* **What you will do**: Everything in the data should be repeated exactly, save for the images.
= = = = =
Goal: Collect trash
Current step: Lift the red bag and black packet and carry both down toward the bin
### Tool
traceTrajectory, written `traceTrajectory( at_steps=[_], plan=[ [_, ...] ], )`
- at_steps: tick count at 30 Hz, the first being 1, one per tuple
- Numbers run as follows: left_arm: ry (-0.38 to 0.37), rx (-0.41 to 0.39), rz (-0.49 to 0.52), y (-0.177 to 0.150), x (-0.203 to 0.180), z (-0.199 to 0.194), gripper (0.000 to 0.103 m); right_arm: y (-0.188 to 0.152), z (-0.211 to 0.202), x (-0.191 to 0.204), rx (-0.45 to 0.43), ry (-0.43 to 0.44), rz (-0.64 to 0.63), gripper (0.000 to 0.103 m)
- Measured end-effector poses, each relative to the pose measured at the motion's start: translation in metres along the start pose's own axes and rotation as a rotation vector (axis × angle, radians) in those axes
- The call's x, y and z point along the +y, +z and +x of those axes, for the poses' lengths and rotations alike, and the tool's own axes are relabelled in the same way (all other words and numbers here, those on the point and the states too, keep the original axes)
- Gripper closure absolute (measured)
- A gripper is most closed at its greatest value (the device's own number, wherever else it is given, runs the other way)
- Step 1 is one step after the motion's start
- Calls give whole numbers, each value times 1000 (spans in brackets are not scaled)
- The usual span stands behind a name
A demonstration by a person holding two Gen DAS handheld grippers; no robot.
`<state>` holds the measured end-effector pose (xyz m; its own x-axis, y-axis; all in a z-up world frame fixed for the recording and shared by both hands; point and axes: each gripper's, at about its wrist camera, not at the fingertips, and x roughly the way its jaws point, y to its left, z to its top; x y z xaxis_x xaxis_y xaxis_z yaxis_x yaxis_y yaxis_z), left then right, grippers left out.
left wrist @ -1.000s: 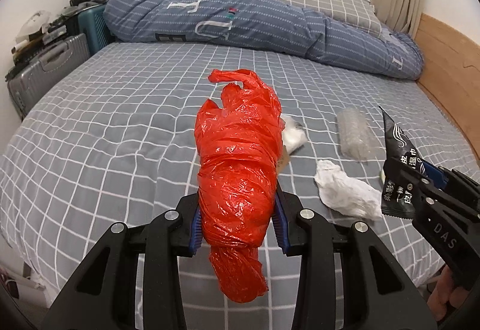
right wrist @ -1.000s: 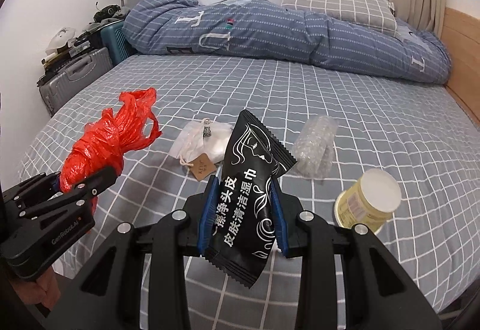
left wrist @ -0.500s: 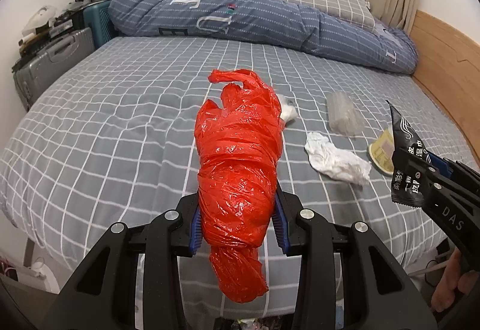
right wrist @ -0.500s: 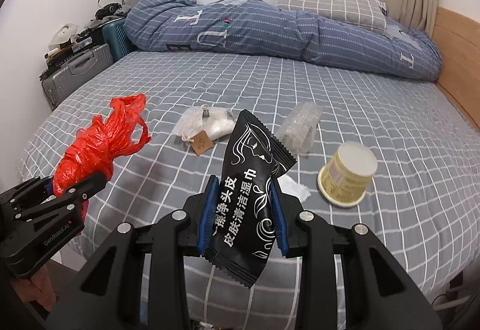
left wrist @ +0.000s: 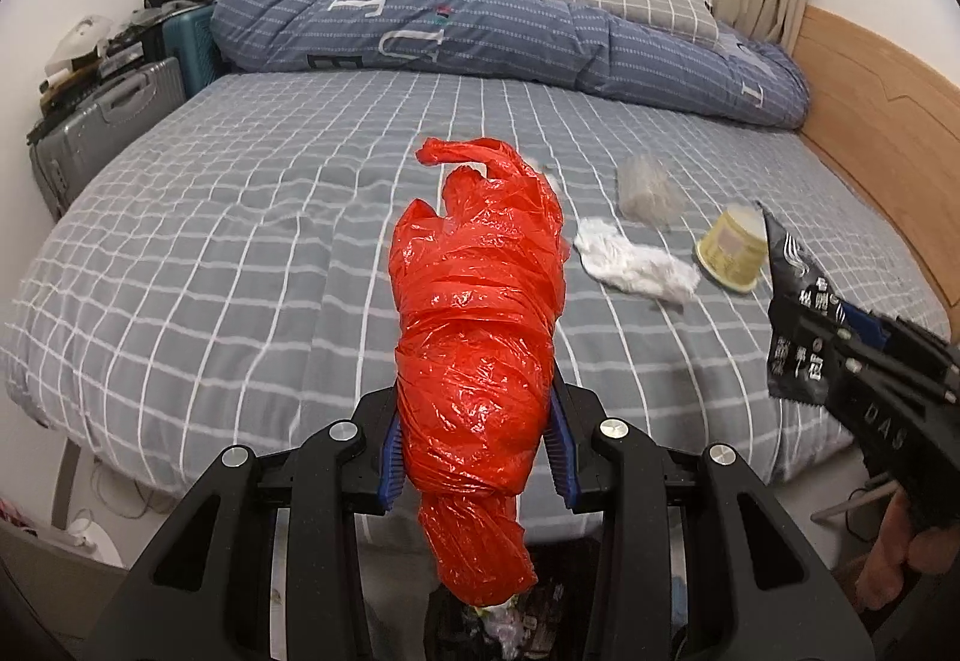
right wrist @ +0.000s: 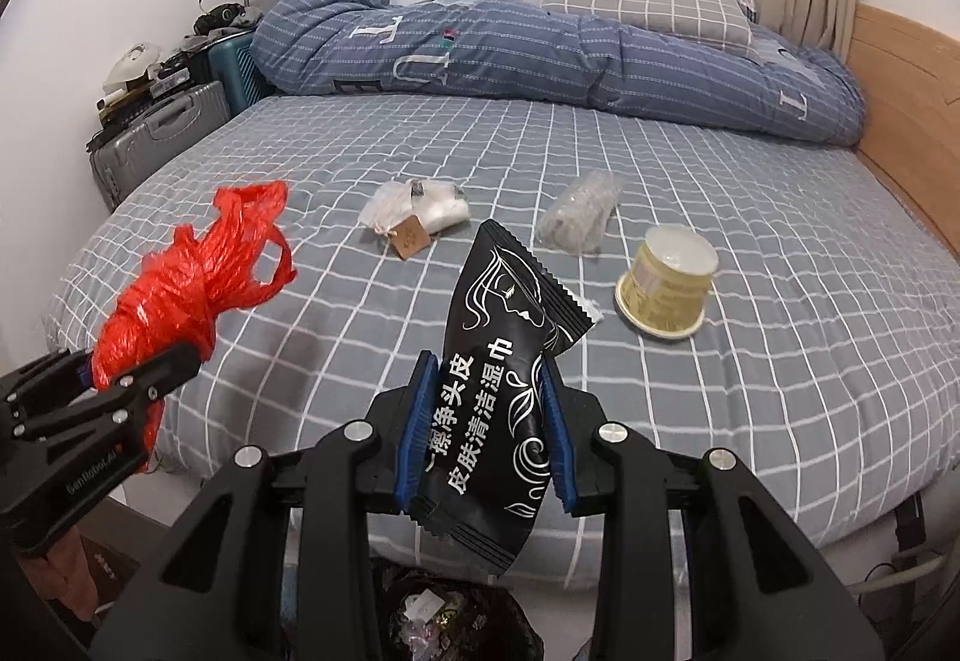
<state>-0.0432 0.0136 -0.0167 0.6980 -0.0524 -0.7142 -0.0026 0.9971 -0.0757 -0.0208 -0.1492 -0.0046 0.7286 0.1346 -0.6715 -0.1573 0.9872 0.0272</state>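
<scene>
My left gripper [left wrist: 474, 457] is shut on a twisted red plastic bag [left wrist: 477, 319], which sticks up between the blue pads and hangs below them. The right gripper [right wrist: 486, 445] is shut on a black wet-wipe packet [right wrist: 498, 391] with white print. Both are held past the near edge of the bed. Below them a bin with a black liner [right wrist: 444, 622] holds scraps; in the left wrist view its contents [left wrist: 504, 625] show under the bag's tail. Each gripper shows in the other's view: the right gripper [left wrist: 840, 355] and the left gripper [right wrist: 96, 391].
On the grey checked bed [right wrist: 780, 301] lie a yellow cup [right wrist: 669, 283] on its side, a clear crumpled wrapper [right wrist: 579, 211], a tagged clear pouch [right wrist: 417, 211] and a white tissue [left wrist: 630, 265]. A rolled duvet [right wrist: 540, 42] lies at the back, suitcases [right wrist: 156, 138] stand left.
Both grippers have drawn back from the bed with their loads; the bed edge and the bin below have come into view. The grips have not changed.
</scene>
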Motion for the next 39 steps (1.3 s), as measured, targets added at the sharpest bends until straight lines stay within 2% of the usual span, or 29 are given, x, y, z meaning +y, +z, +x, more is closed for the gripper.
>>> traceTrajectory(
  at_steps=[12, 32, 39],
  plan=[
    [-20, 49, 0, -38, -11, -14, 66, -28, -25, 7, 12, 31, 11, 71],
    [-33, 64, -6, -67, -14, -55, 66, -76, -67, 22, 62, 54, 29, 71],
    [-12, 88, -13, -87, -14, -57, 66, -90, -76, 27, 88, 70, 42, 71]
  ],
)
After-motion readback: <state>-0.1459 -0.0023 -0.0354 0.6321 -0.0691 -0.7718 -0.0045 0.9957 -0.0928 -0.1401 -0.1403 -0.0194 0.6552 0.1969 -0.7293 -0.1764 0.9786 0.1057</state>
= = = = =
* **Result**:
Goal: Collect trash
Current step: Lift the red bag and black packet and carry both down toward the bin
### Tool
traceTrajectory, written `traceTrajectory( at_steps=[_], plan=[ [_, ...] ], )`
- at_steps: tick count at 30 Hz, the first being 1, one per tuple
- Numbers run as follows: left_arm: ry (-0.38 to 0.37), rx (-0.41 to 0.39), rz (-0.49 to 0.52), y (-0.177 to 0.150), x (-0.203 to 0.180), z (-0.199 to 0.194), gripper (0.000 to 0.103 m); right_arm: y (-0.188 to 0.152), z (-0.211 to 0.202), x (-0.191 to 0.204), rx (-0.45 to 0.43), ry (-0.43 to 0.44), rz (-0.64 to 0.63), gripper (0.000 to 0.103 m)
- Measured end-effector poses, each relative to the pose measured at the motion's start: translation in metres along the start pose's own axes and rotation as a rotation vector (axis × angle, radians) in those axes
- The call's x, y and z point along the +y, +z and +x of those axes, for the poses' lengths and rotations alike, and the tool's own axes are relabelled in the same way (all other words and numbers here, those on the point and the states too, keep the original axes)
- Gripper closure absolute (measured)
- A gripper is most closed at its greatest value (the device's own number, wherever else it is given, runs the other way)
- Step 1 is one step after the motion's start
- Calls give whole numbers, each value times 1000 (spans in brackets are not scaled)
- The usual span stands behind a name
A demonstration by a person holding two Gen DAS handheld grippers; no robot.
`<state>` holds the measured end-effector pose (xyz m; its own x-axis, y-axis; all in a z-up world frame fixed for the recording and shared by both hands; point and axes: each gripper's, at about its wrist camera, not at the fingertips, and x roughly the way its jaws point, y to its left, z to its top; x y z xaxis_x xaxis_y xaxis_z yaxis_x yaxis_y yaxis_z), left then right, grippers left out.
left wrist @ -1.000s: 
right wrist @ -1.000s: 
left wrist @ -0.500s: 
right wrist @ -0.500s: 
left wrist @ +0.000s: 
right wrist @ +0.000s: 
<state>-0.0432 0.0136 -0.0167 0.6980 -0.0524 -0.7142 -0.0026 0.9971 -0.0757 -0.0208 -0.1492 -0.0046 0.7286 0.1346 -0.6715 -0.1573 0.9872 0.0272</state>
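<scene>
My left gripper [left wrist: 474, 457] is shut on a twisted red plastic bag [left wrist: 477, 319], which sticks up between the blue pads and hangs below them. The right gripper [right wrist: 486, 445] is shut on a black wet-wipe packet [right wrist: 498, 391] with white print. Both are held past the near edge of the bed. Below them a bin with a black liner [right wrist: 444, 622] holds scraps; in the left wrist view its contents [left wrist: 504, 625] show under the bag's tail. Each gripper shows in the other's view: the right gripper [left wrist: 840, 355] and the left gripper [right wrist: 96, 391].
On the grey checked bed [right wrist: 780, 301] lie a yellow cup [right wrist: 669, 283] on its side, a clear crumpled wrapper [right wrist: 579, 211], a tagged clear pouch [right wrist: 417, 211] and a white tissue [left wrist: 630, 265]. A rolled duvet [right wrist: 540, 42] lies at the back, suitcases [right wrist: 156, 138] stand left.
Both grippers have drawn back from the bed with their loads; the bed edge and the bin below have come into view. The grips have not changed.
</scene>
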Motion for the next 39 steps (1.3 s), as measured, targets added at the sharpest bends until straight lines stay within 2% of the usual span, or 29 are given, x, y, z meaning +y, +z, +x, more is closed for the gripper.
>>> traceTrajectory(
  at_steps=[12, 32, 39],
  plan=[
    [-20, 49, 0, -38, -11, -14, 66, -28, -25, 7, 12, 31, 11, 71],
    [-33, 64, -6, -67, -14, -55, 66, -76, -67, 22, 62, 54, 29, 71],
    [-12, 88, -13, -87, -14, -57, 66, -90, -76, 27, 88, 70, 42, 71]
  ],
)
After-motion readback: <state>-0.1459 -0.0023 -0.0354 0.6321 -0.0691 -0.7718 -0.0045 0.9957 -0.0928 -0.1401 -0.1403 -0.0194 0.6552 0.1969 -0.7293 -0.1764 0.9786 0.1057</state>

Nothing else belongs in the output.